Die regionale Planung für die Reform soll Anfang 2022 beginnen.

Hintergrund

Mit dem neuen Krankenhausplan soll eine differenzierte Planungssystematik eingeführt werden, die effektive Steuerung, Transparenz und Qualität verbindet. Es werden künftig sogenannte Leistungsbereiche und Leistungsgruppen ausgewiesen, die die medizinischen Fachgebiete und Unterdisziplinen abbilden. Das neue Planungssystem führt einheitliche und überprüfbare Qualitätsvorgaben je Versorgungsangebot für alle Krankenhäuser ein.

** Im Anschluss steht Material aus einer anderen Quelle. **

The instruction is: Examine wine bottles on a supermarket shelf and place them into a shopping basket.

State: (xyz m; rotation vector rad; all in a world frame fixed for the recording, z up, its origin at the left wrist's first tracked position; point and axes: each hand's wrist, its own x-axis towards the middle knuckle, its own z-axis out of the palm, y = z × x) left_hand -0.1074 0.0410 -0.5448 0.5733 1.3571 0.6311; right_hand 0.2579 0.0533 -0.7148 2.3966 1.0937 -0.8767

Die Krankenhausplanung wird nicht mehr wie bislang vorrangig die „starre Plangröße Bett” zu Grunde legen, sondern von den tatsächlichen Fallzahlen in den verschiedenen Leistungsbereichen ausgehen. Damit orientiert sich die Krankenhausplanung stärker als bisher am tatsächlichen Versorgungsgeschehen.
 
In den neuen Krankenhausplan fließen zudem auch die Erfahrungen der Corona-Pandemie ein: Der Plan schreibt die flächendeckende Vorhaltung der Intensivmedizin fest. Künftig werden außerdem auch Abteilungen für Lungenheilkunde, die in der Pandemie eine besondere Rolle gespielt haben, wieder im Krankenhausplan ausgewiesen.
 
Die finale Beratung des neuen Krankenhausplans im Landesausschuss für Krankenhausplanung wird in den nächsten Wochen erfolgen. Im Anschluss wird der Entwurf des neuen Plans im Herbst im Landtag dem Ausschuss für Arbeit, Gesundheit und Soziales vorgelegt. Anschließend kann der neue Krankenhausplan in Kraft treten, woraufhin die Landesregierung das Ziel verfolgt, dann Anfang nächsten Jahres auch die nötigen regionalen Planungsverfahren anstoßen zu können.